Коробейников Антон Андреевич его звали. Он стоял передо мной едва не навытяжку, излагая недолгую свою биографию, а сам с неизбывным любопытством следил за тем, как я распаковываю вещи. И было в его любопытстве что-то, что заставляло меня с трудом удерживать улыбку. Лицо как открытая книга. Памятная колода карт вызвала у Антона Андреевича искреннее недоумение, связка отмычек и фотоаппарат — явное удивление, а револьвер — уважение пополам с восхищением. И все это с неподдельной искренностью. «Чувствую призвание служить закону и общественному благоденствию!» Ну, как сказано! И ведь ни грамма фальши! Говорит то, что думает, что чувствует. Положительно, этот мальчик мне нравится. Вот только его восхищение столичным сыщиком на грани подобострастия слегка раздражало.

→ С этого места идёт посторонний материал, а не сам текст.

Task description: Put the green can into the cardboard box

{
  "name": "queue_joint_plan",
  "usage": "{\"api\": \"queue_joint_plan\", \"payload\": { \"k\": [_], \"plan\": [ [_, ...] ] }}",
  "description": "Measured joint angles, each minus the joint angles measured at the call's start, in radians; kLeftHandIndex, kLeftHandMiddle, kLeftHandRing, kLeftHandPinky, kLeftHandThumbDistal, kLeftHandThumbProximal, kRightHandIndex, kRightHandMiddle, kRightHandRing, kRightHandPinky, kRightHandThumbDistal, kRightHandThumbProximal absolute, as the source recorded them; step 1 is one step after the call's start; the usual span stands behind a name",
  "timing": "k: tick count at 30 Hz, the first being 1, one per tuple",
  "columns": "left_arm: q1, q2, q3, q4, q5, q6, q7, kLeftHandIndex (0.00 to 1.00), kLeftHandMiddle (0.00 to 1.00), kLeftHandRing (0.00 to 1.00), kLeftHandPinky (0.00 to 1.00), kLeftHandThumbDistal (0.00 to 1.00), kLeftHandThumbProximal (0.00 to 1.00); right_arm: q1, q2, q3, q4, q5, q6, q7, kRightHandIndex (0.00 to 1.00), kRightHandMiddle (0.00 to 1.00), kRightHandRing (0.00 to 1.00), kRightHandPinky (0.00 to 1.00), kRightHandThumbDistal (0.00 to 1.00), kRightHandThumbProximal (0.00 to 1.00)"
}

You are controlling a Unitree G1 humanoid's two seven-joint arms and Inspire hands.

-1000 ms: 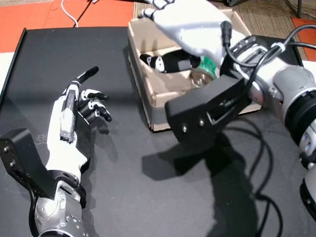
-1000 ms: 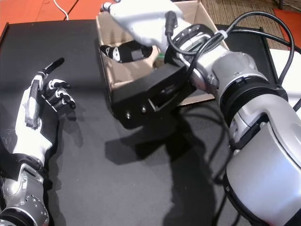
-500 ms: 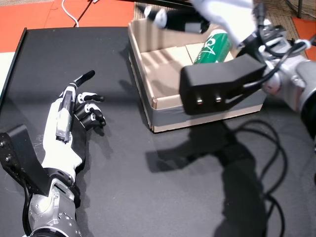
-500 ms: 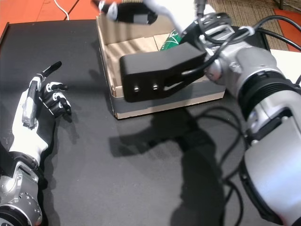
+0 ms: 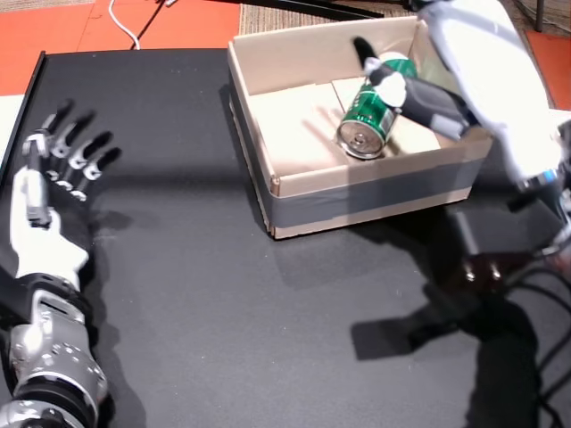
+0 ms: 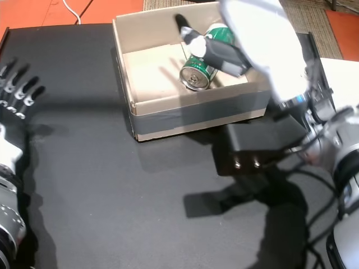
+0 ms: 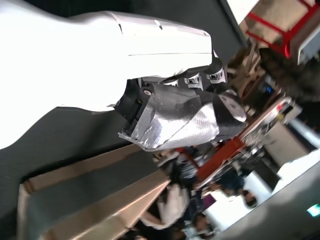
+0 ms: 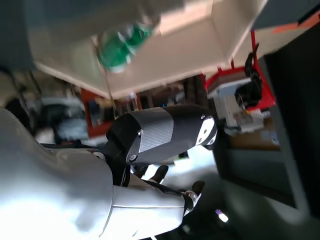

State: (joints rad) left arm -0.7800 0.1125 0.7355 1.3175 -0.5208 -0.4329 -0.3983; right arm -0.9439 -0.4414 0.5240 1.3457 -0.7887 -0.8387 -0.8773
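The green can (image 5: pixel 366 111) (image 6: pixel 196 72) lies on its side inside the cardboard box (image 5: pixel 357 189) (image 6: pixel 196 116), its silver end facing the front wall. My right hand (image 5: pixel 482 80) (image 6: pixel 263 45) hovers over the box's right side, open, with its thumb stretched above the can. In the right wrist view the can (image 8: pixel 122 44) is blurred and sits apart from the hand (image 8: pixel 125 165). My left hand (image 5: pixel 49 178) (image 6: pixel 12 106) rests at the table's far left, open with fingers spread. The left wrist view shows the left hand (image 7: pixel 150 100) holding nothing.
The black table (image 5: pixel 223 339) runs in front of and left of the box. Black cables (image 5: pixel 526 294) and a black wrist block (image 6: pixel 263 148) lie to the right, beside the box. Orange floor and a white cable (image 5: pixel 125 22) show behind the table.
The can has left my right hand and now lies in the box. The right hand drew back to the right. My left hand moved left and spread its fingers.
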Motion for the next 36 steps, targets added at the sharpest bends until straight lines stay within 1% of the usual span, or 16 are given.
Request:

Ну да время сотрет грани.
Не успели мы с Антоном Андреевичем распаковать мой сундук до конца, как вошел городовой с сообщением об убийстве. Что ж, мои молитвы были услышаны: работа. Мое первое дело на новом месте.

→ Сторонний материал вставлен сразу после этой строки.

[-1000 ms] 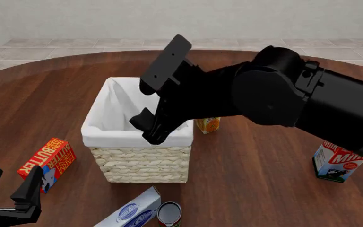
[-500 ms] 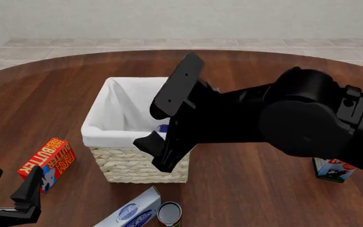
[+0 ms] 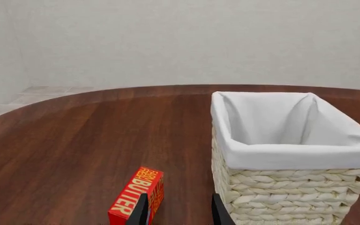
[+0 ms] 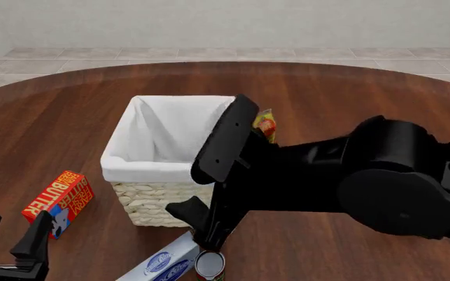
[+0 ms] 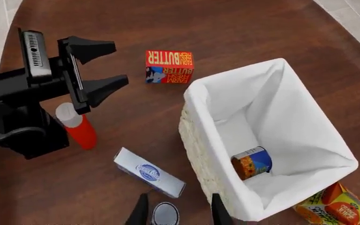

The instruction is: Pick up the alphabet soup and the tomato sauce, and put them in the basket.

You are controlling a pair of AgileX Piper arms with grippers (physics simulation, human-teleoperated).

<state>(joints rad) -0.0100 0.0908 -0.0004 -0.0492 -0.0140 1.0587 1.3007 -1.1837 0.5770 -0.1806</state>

Честно говоря, я и запомнил его лишь потому, что оно было самым первым. Убитый топором мужик, брызги крови на раме окна, поленница без топора в соседнем дворе. Все ясно, как день, но это был хороший случай проверить навыки моего нового помощника. Первое мое впечатление оказалось верным, ему еще учиться и учиться. Не умеет толком ни смотреть, ни наблюдать, да и робость перед «петербуржским сыщиком» явно парню мешает. Но все же… Мне было на удивление приятно учить его. И приятно то, что учиться, признавать собственное незнание он не стеснялся. А после и вовсе извлек откуда-то растрепанную тетрадочку, дабы записать «урок». Правда, тут же ее и бросил на перилах, погнавшись за убийцей. И чего погнался, спрашивается? Три городовых ловить побежало, справились бы как-нибудь. Но — молодость, азарт. Понимаю. Сам был таким. Хоть и кажется теперь, что было это сто лет назад.